SB 232 (Niello): Mental Health Services: Gravely Disabled

Attempts to change a key element of the Lanterman-Petris-Short Act, the landmark 1967 legislation that ended the involuntary institutionalization of people with severe mental-health issues. Under this proposal, the definition of what constitutes a “gravely disabled” person would be amended to include homeless persons who are unable to care for themselves. Status: Referred to Committees on Health and Judiciary

SB 774 (Jones & Grove): Nonprofit Health Facilities: Sale of Assets: Attorney General Approval: Conditional Consent

Would severely limit the authority of California’s Attorney General to protect access and affordability of hospital services provided by most hospitals in California. This would in turn impact healthcare costs for Californians, including members of the small business community who already struggle with access to affordable care. Status: Set for hearing 4/12/23.

SB 875 (Glazer): Referral source for residential care facilities for the elderly: duties

This bill would recast the requirements on a placement agency and its employees to instead be requirements on a referral source, defined to mean any specified county department, stated-funded program, agency, or person that is engaged in identifying senior housing options at residential care facilities for the elderly. Status: Set for hearing 4/17/23.

AB 1537 (Wood): Skilled Nursing Facilities: Direct Care Spending Requirements

This bill would require by July 1, 2024, the establishment of a direct patient-related services spending, reporting, and rebate requirement for skilled nursing facilities, with exceptions. Would require that a minimum of 85% of a facility’s total non-Medicare health revenues from all payer sources in each fiscal year be expended on residents’ direct patient-related services, as defined.

AB 1536 (Carillo & Santiago): Cash Assistance Program for Aged, Blind, and Disabled Immigrants

Would expand eligibility for the Cash Assistance Program for Immigrants (CAPI) program to aged, blind, and disabled individuals regardless of immigration status if the individual meets the eligibility criteria for the program and is not eligible solely due to their immigration status. Status: Re-referred to Committee on Appropriations

AB 1417 (Wood): Elder and Dependent Adult Abuse: Mandated Reporting

Will require mandated reporters to follow a single, simplified reporting process, and also require reports of abuse or neglect to be reported sooner than under the current system (e.g., 24 hours vs. 2 working days). Would ensure that criminal acts are reported to law enforcement first. This bill will ensure that residents of long-term care facilities have the same protections against elder abuse as persons who reside in their own homes.

AB 1387 (Ting & Weiner): In-Home Supportive Services: Provider Shortage

Would require the Department of Health Care Services to establish a grant-based program to support outreach and education to encourage immigrants to become in-home supportive services (IHSS) providers, contingent upon an appropriation by the Legislature for that purpose.
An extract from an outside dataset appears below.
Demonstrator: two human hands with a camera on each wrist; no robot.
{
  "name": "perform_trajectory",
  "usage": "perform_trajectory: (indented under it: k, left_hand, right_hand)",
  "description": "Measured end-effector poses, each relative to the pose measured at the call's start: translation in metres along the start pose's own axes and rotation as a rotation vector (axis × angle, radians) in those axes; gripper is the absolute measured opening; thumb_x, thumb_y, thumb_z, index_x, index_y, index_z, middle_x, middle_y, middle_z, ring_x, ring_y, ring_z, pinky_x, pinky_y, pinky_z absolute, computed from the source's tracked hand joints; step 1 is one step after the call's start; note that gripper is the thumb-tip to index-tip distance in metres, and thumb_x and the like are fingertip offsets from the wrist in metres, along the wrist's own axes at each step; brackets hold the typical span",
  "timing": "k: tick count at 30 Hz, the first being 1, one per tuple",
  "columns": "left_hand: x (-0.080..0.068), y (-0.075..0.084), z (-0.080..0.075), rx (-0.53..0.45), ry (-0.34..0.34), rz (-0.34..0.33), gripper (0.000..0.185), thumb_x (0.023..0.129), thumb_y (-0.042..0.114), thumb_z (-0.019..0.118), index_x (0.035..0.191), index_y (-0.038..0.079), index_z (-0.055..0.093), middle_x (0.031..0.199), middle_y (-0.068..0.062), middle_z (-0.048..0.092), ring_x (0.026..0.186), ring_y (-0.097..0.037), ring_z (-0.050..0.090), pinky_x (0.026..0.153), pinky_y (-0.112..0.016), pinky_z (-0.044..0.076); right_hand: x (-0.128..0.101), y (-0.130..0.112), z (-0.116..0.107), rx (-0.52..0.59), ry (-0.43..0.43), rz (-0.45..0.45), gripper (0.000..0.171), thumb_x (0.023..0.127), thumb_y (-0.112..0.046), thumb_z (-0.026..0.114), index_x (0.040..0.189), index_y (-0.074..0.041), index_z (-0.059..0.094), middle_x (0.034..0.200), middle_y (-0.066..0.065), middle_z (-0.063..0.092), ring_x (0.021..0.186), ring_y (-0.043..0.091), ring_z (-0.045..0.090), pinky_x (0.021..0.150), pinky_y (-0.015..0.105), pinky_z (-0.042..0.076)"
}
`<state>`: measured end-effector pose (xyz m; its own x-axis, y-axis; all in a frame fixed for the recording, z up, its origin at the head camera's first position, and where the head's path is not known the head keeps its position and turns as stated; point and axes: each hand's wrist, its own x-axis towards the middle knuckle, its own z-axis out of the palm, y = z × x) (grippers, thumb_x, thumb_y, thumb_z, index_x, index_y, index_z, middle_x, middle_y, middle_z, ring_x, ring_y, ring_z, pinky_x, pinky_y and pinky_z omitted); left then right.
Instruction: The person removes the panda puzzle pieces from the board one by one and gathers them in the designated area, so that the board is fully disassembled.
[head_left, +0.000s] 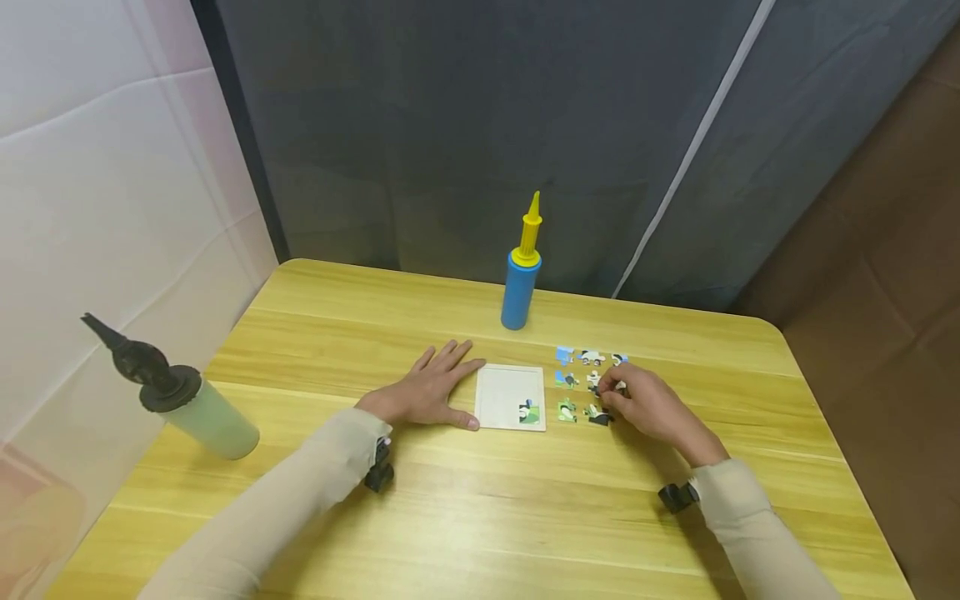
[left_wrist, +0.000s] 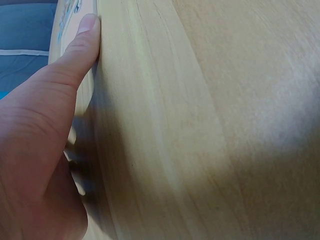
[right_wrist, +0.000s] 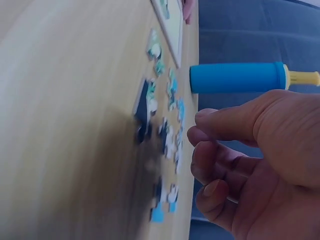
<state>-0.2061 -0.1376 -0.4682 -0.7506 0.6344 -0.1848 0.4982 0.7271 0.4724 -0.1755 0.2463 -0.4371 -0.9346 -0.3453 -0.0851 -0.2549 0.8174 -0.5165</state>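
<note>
My left hand lies spread on the table, thumb and index finger touching the left side of a white square puzzle tray. One green and white puzzle piece sits in the tray's near right corner. To the right lie several loose jigsaw pieces in rough rows. Over the right-hand ones hovers my right hand, its fingers bent and thumb close to the index finger. In the right wrist view no piece shows between those fingertips; the loose pieces lie beyond them. Part of a piece is hidden under the right hand.
A blue hand pump with a yellow nozzle stands upright behind the tray. At the left is a pale green pump bottle with a black top. The wooden table ends at a dark curtain at the back.
</note>
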Motion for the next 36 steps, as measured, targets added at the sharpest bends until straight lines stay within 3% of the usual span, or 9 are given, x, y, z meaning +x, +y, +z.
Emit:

Status: Referred to Committee on Human Services. Will be heard 4/18/23.

AB 486 (Kalra): Long-Term Health Facilities: Citation Appeals

This bill would provide a more consistent framework for the appeals process across regulatory citations for long-term care facilities in California. This would reduce the burden on our superior court system and save judicial resources and taxpayer money. Furthermore, it would streamline and improve a process that is designed to hold negligent facilities (i.e., nursing homes) accountable.

SB 311 (Eggman): Medi-Cal Part A Buy-In

SB 311 would require the Department of Health Care Services (DHCS) to submit a State Plan Amendment for California to become a Part A Buy-In State. SB 311 would benefit low-income older Californians and persons with disabilities, who rely on Medicare and Medi-Cal but struggle to pay costly Medicare Part A premiums, by simplifying the enrollment process for financial assistance.

AB 488 (Nguyen): Medi-Cal: skilled nursing facilities: vision loss

Using the Workforce and Quality Incentive Program, under which a skilled nursing facility provides services to a Medi-Cal managed care enrollee, AB 488 would require that the program includes staff training and general facility improvements aimed at addressing the needs of skilled nursing facility residents with vision loss. This would include modifying facility registration documents, menus, activities, announcements, schedules and a variety of other materials that are seldom found in large print.